#### Required work
Output only the lines below that start at the line containing "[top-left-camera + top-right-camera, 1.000" and end at the line containing "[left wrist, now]", with both ends kept.
*** Dataset extract ***
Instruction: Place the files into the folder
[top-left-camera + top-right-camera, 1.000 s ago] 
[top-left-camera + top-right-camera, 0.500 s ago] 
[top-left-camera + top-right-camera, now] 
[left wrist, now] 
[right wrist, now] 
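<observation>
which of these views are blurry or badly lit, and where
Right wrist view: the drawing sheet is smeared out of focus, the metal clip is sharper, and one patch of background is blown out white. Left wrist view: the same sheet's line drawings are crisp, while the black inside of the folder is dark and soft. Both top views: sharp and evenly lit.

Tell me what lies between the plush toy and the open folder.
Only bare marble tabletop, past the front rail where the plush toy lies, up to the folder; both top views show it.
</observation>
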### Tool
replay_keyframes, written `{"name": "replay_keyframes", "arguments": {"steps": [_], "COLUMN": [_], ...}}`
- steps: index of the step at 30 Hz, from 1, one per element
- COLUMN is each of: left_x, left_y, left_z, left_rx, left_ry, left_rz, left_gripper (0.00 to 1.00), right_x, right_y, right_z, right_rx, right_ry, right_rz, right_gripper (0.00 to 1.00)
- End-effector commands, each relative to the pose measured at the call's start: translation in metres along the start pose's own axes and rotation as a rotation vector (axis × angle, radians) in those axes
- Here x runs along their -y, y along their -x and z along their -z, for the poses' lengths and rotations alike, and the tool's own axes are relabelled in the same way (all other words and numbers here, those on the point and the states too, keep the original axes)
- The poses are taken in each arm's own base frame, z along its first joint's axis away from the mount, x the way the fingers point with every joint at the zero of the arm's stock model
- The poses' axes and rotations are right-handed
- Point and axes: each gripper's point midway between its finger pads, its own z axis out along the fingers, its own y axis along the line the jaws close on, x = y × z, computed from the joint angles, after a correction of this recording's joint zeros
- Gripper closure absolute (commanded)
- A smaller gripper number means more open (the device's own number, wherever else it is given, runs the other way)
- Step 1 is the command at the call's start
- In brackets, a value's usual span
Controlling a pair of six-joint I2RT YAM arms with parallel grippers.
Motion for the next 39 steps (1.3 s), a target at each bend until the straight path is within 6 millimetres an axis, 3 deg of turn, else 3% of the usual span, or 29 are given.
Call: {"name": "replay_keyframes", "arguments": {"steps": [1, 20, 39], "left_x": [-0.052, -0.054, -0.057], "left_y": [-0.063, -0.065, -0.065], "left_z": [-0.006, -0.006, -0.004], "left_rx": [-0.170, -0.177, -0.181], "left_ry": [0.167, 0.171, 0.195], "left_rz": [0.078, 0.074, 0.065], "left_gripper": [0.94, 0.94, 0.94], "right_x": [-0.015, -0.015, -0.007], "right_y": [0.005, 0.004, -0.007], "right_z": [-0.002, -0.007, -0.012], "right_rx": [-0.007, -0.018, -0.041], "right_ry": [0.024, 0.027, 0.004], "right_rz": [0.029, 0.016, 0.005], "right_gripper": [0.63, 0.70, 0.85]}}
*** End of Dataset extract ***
#### Completed task
[top-left-camera + top-right-camera, 1.000 s ago] 
[top-left-camera + top-right-camera, 0.500 s ago] 
[top-left-camera + top-right-camera, now] 
[left wrist, now] 

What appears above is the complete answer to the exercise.